Conseil présidentiel de la science : rajouter du chaos à l’inquiétude

Le président de la République a décidé de mettre en place un Conseil présidentiel de la science. Pourtant, n’est-ce pas, selon la constitution, le gouvernement qui détermine la politique de la nation ? N’y-a-t-il pas une ministre dont les attributions sont de préparer et de mettre en œuvre « la politique du Gouvernement relative au développement de l’enseignement supérieur », mais aussi de proposer, en liaison avec les autres ministres intéressés, et mettre en œuvre « la politique du gouvernement dans le domaine de la recherche et de la technologie » ? La ministre de l’Enseignement Supérieur et de la Recherche (ESR) n’a-t-elle pas à portée de main divers organismes pour mener à bien ses missions, tels le Haut Conseil de l’évaluation de la recherche et de l’enseignement supérieur (HCERES), des agences de financement de la recherche, l’Agence nationale de la recherche (ANR), la Banque publique d’Investissement France(Bpi France), mais aussi des structures de consultation (Conseil stratégique de la recherche, Conseil national de l’enseignement supérieur et de la recherche -CNESER-, Conseil national de la culture scientifique, technique et industrielle, etc.) ?

Le Syndicat National Indépendant de la Recherche et de l’enseignement Supérieur (SNIRS) affilié à la Confédération française de l’encadrement-Confédération générale des cadres (CFE-CGC) déplore, une fois encore, une situation où le président Macron, non seulement accentue la verticalité, qui a montré ses limites depuis 2017 (crise des gilets jaunes, crises des retraites, etc.), mais persiste à faire le choix d’un management du pays par le stress : stress de ses collaborateurs dont les prérogatives leur sont, de fait, retirées ; stress des institutions de recherche, des universités et des personnels qui se voient sommés de répondre, d’ici 18 mois, à une avalanche de mots d’ordre qui viennent ajouter du chaos à de l’inquiétude (« vrais contrats pluriannuels », « gouvernance réformée », « autonomie renforcée des universités », « vrais contrats d’objectifs », « financements plus incitatifs », etc.). La dérégulation, la bureaucratisation et le sous-financement dont souffrent l’université et la recherche depuis une quinzaine d’années, non seulement ne diminueront pas mais seront au contraire renforcés par les perspectives tracées dans ce discours.
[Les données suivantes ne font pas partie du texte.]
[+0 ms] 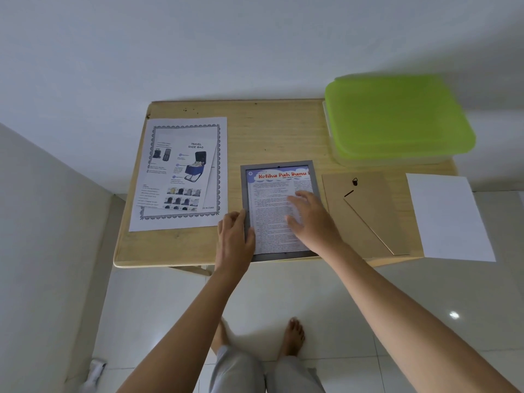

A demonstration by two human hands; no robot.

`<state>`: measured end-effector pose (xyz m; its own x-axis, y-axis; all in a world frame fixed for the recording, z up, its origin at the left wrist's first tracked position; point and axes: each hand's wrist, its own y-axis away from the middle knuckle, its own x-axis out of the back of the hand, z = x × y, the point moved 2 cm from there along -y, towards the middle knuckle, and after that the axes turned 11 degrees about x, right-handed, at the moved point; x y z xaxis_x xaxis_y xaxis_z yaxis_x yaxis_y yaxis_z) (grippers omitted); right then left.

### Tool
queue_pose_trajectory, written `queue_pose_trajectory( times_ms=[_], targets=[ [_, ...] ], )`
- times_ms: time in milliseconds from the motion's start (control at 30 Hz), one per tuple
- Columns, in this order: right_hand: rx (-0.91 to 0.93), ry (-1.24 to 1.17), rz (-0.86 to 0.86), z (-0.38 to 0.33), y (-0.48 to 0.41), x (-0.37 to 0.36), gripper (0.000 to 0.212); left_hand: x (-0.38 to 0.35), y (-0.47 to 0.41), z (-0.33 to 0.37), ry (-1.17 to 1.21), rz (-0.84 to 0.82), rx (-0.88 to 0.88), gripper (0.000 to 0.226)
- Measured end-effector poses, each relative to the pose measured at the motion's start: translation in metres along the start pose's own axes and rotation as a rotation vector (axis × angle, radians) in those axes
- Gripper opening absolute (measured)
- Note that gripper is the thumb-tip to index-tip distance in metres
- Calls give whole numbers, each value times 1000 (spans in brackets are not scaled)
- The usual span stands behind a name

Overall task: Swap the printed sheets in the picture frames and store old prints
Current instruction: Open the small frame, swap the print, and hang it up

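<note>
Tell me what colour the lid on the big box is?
The lid is bright lime green; the head view shows it best.

One grey picture frame (276,163) on the one wooden table (278,131), and I count four sheets: a story print (272,222), a shoe-bag print (187,165) atop a bordered sheet (181,224), plus one blank white sheet (448,217). One brown backing board (365,217), one green-lidded box (397,117). Two hands out there, left hand (235,234) and right hand (309,214).
</note>
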<state>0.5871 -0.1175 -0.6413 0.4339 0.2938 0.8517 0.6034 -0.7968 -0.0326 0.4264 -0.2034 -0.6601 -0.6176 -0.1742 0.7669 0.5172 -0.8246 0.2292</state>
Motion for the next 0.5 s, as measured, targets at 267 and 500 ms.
queue_pose_trajectory(
  times_ms=[267, 500],
  targets=[
    [-371, 113, 240, 70, 43, 47, 48, 0, 10, -18, -212, 32, -146, 56],
    [-524, 150, 267, 84, 44, 46, 44, -6, 10, -24, -183, 15, -148, 62]
  ],
)
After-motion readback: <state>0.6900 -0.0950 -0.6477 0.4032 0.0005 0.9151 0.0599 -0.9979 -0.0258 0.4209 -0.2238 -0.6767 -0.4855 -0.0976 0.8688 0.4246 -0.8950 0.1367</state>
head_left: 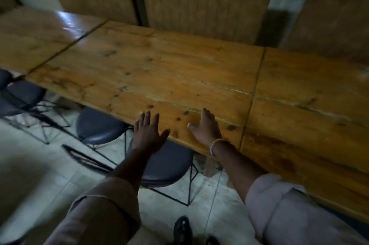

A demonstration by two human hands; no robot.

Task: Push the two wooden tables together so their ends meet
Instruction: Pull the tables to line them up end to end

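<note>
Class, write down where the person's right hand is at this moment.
In the head view, the right hand lies flat on the middle table by its near edge, between the left hand and the seam with the next table rightward.

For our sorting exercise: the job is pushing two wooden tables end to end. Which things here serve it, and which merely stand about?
Job: middle table, left table, right table, left hand, right hand.
Standing about: dark stools, wooden panels at the wall, black shoe.

Right table (309, 89) runs off frame; left table (40, 33) blurred.
</note>
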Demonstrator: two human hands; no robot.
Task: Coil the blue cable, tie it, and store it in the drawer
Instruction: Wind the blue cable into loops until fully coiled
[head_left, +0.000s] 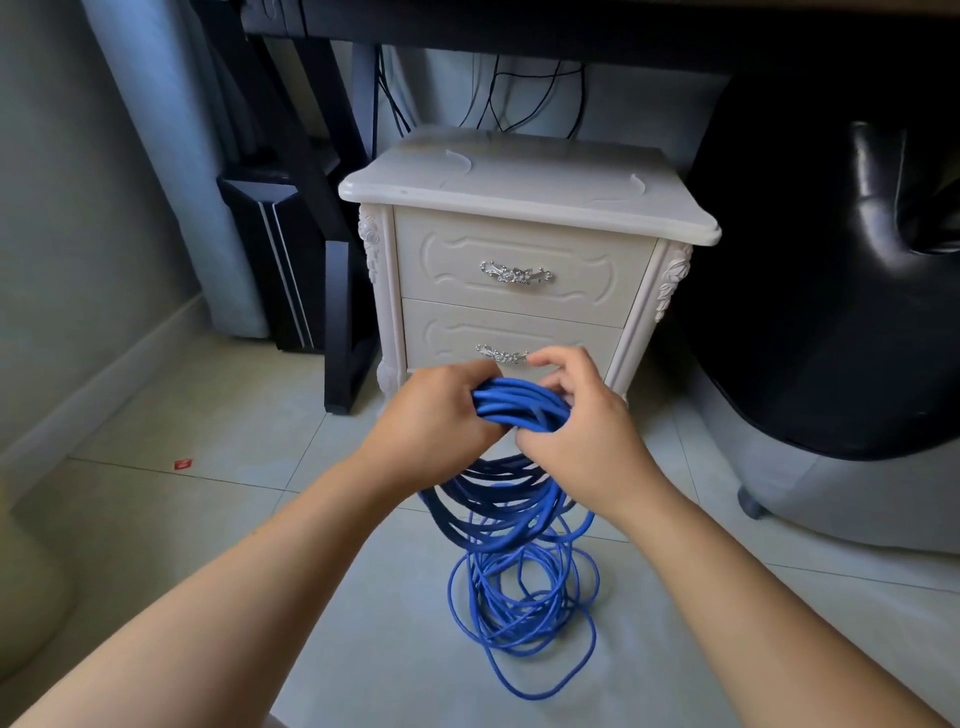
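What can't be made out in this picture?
Head view:
- Ends of the blue cable: lost in tangled floor loops.
- Fingertips of the left hand: behind the bundle it grips.
- lower drawer handle: partly covered by the right hand.
- Drawer contents: both drawers shut.
- red scrap on the floor: too small to identify.

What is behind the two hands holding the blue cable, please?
The white bedside cabinet; its lower drawer's ornate silver handle shows partly, the rest covered by the right hand gripping the blue cable.

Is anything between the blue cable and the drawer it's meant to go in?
No object, but the upper drawer and lower drawer are both shut, and the left hand and right hand both grip the blue cable.
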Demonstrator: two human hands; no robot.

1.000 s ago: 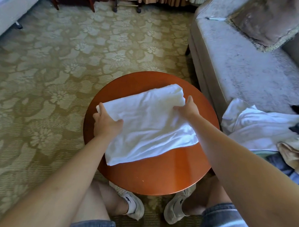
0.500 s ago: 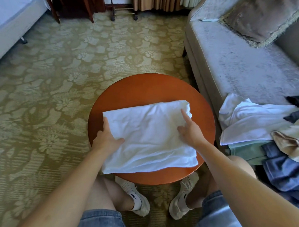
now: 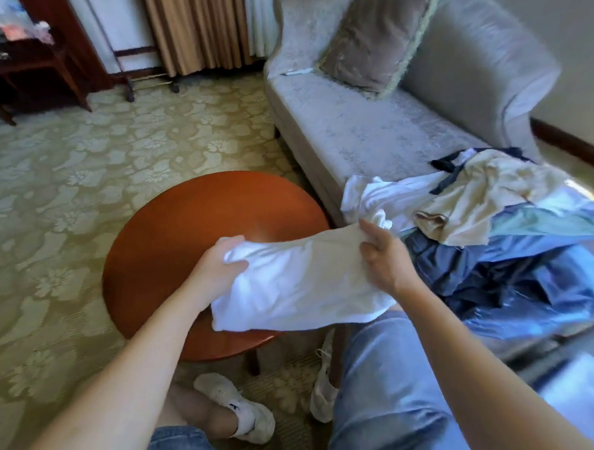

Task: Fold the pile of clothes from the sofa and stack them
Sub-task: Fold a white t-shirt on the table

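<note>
Gripping an end each with curled fingers, the left hand (image 3: 219, 265) and right hand (image 3: 386, 259) hold one folded white cotton garment (image 3: 303, 286) above the round reddish wooden table (image 3: 186, 226), while the jumbled white, cream and blue clothes pile (image 3: 508, 254) on the pale grey sofa (image 3: 361, 132) looks unfolded.

Table (image 3: 172, 239) on the carpet (image 3: 51, 197), left of the sofa (image 3: 344, 131). Pile of clothes (image 3: 492, 240) on the sofa's near end, right of the table. Cushion (image 3: 371, 41) at the sofa's far end, against the backrest. Garment (image 3: 303, 286) over the table's near right edge, left hand (image 3: 215, 265) gripping its left end, right hand (image 3: 382, 259) its right, just beside the pile.
</note>
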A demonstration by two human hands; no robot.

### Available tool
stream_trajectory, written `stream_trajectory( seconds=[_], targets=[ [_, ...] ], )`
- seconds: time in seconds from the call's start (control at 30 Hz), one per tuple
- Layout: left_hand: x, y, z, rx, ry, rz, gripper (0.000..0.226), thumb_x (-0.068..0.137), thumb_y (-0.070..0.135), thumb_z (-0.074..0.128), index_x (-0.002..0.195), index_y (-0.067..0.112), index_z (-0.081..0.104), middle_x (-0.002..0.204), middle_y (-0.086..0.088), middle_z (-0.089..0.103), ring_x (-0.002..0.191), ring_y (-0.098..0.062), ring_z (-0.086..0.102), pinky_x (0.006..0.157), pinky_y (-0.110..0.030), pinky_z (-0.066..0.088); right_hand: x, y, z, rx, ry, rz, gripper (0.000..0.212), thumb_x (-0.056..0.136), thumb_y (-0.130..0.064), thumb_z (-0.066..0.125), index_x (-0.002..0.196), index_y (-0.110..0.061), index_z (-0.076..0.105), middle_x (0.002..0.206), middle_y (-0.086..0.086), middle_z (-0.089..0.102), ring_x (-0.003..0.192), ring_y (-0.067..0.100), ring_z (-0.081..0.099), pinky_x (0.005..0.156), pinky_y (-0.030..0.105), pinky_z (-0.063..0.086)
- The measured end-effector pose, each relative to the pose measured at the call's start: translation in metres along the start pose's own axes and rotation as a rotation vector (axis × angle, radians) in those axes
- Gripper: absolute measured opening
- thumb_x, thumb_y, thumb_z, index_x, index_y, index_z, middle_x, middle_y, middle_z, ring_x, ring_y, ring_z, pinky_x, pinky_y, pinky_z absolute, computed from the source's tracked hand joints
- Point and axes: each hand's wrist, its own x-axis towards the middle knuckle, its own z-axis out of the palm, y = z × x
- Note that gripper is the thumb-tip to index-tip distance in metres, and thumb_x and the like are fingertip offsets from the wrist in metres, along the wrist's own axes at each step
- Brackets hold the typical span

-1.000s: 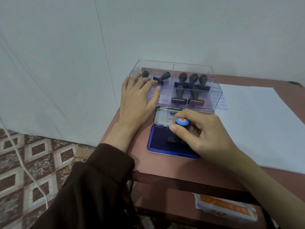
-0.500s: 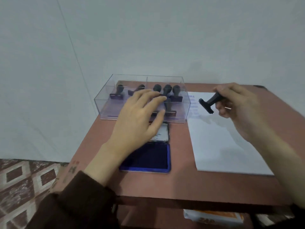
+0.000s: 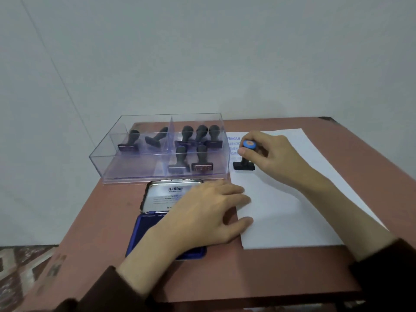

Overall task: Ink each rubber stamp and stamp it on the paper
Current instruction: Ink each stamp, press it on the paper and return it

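The blue-capped black rubber stamp (image 3: 244,164) is gripped on the white paper sheet (image 3: 292,199) by the right hand (image 3: 274,154), left hand (image 3: 207,210) laid flat; if rocked, the print could be smeared.

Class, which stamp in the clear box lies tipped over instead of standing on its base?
The tipped stamp beside the divider, in the left compartment of the clear box; the other six there stand handle-up.

Reddish-brown table (image 3: 292,271). A clear box (image 3: 157,176) with a divider sits on it. Just in front of the box, on the side nearer the camera, lies an open ink pad (image 3: 144,230) (blue base, silver lid folded back toward the box). Just right of the box lies a white paper (image 3: 281,210), reaching nearer the camera than the box.
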Motion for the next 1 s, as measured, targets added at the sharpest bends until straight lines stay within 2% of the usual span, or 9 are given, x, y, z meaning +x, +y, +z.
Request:
stream_trajectory(
  seconds=[0.17, 0.27, 0.4, 0.57, 0.7, 0.9, 1.0],
  targets=[
    [-0.001, 0.0, 0.001, -0.012, -0.01, -0.02, 0.041, 0.082, 0.048, 0.049, 0.104, 0.02, 0.07, 0.107, 0.004, 0.068, 0.096, -0.017, 0.064, 0.081, -0.029, 0.052, 0.0, 0.003, 0.004, -0.012, -0.018, -0.022, 0.019, 0.089, -0.021, 0.06, 0.081, -0.005, 0.055, 0.061, 0.013, 0.047, 0.053, 0.01, 0.034, 0.053, 0.014, 0.03],
    [-0.001, 0.0, 0.001, -0.012, -0.015, -0.028, 0.042, 0.082, 0.048, 0.048, 0.105, 0.021, 0.07, 0.109, 0.004, 0.068, 0.1, -0.016, 0.063, 0.085, -0.027, 0.05, -0.001, 0.004, 0.004, 0.003, -0.039, -0.029, 0.02, 0.089, -0.021, 0.06, 0.081, -0.004, 0.053, 0.057, 0.005, 0.041, 0.053, 0.01, 0.033, 0.052, 0.014, 0.03],
    [-0.001, 0.001, -0.001, -0.001, -0.016, -0.026, 0.042, 0.082, 0.048, 0.047, 0.104, 0.021, 0.07, 0.108, 0.004, 0.069, 0.099, -0.016, 0.063, 0.083, -0.027, 0.051, -0.001, 0.005, 0.004, -0.003, -0.047, -0.04, 0.021, 0.089, -0.022, 0.061, 0.081, -0.005, 0.054, 0.059, 0.009, 0.044, 0.053, 0.011, 0.032, 0.052, 0.015, 0.03],
    [0.0, 0.001, 0.0, -0.001, -0.015, -0.017, 0.042, 0.082, 0.047, 0.049, 0.104, 0.019, 0.07, 0.106, 0.003, 0.069, 0.097, -0.018, 0.064, 0.082, -0.032, 0.052, -0.001, 0.006, 0.006, -0.01, -0.058, -0.044, 0.018, 0.089, -0.021, 0.062, 0.08, -0.007, 0.056, 0.057, 0.005, 0.045, 0.052, 0.011, 0.034, 0.051, 0.014, 0.03],
    [0.001, 0.001, -0.001, 0.007, -0.019, -0.015, 0.042, 0.082, 0.047, 0.048, 0.104, 0.018, 0.07, 0.103, 0.002, 0.07, 0.095, -0.019, 0.064, 0.081, -0.033, 0.053, -0.001, 0.007, 0.008, -0.013, -0.059, -0.05, 0.019, 0.088, -0.019, 0.062, 0.079, -0.003, 0.055, 0.06, 0.015, 0.047, 0.053, 0.011, 0.031, 0.051, 0.015, 0.029],
    [0.001, 0.001, -0.001, 0.024, -0.021, -0.012, 0.042, 0.081, 0.048, 0.047, 0.103, 0.02, 0.07, 0.102, 0.004, 0.07, 0.093, -0.018, 0.065, 0.08, -0.031, 0.052, -0.002, 0.008, 0.011, 0.003, -0.048, -0.051, 0.018, 0.088, -0.014, 0.062, 0.078, -0.001, 0.053, 0.063, 0.02, 0.047, 0.054, 0.011, 0.029, 0.052, 0.015, 0.029],
    [0.002, 0.001, -0.001, 0.028, -0.022, -0.009, 0.042, 0.082, 0.048, 0.047, 0.102, 0.019, 0.07, 0.1, 0.004, 0.07, 0.092, -0.019, 0.065, 0.079, -0.031, 0.052, -0.002, 0.009, 0.012, 0.011, -0.044, -0.047, 0.018, 0.088, -0.014, 0.062, 0.078, -0.002, 0.053, 0.061, 0.016, 0.045, 0.054, 0.011, 0.029, 0.052, 0.014, 0.029]
  ],
)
Le SNIRS CFE-CGC dénonce les orientations du chef de l’État qui ne résoudront aucun des problèmes de notre pays dans les domaines de l’Enseignement supérieur et de la Recherche.

Le SNIRS CFE-CGC considère que l’ESR a avant tout besoin de financements pérennes et massifs pour répondre aux nouveaux enjeux en formation et innovation que requièrent le gouvernement de la Nation, pour faire face aux défis de l’avenir.

Le SNIRS CFE-CGC s’opposera résolument à tout projet contraire aux intérêts de l’ESR, des chercheurs, des enseignants-chercheurs, des personnels administratifs, techniques et des étudiants. Et, comme le chef de l’État semble indiquer que les modifications du statut viendront des agents eux-mêmes, pour nous, la réponse est claire : pas de remise en cause du statut ! Le SNIRS CFE-CGC appelle par ailleurs toutes les organisations syndicales à se rencontrer le plus rapidement possible pour réagir de manière unitaire.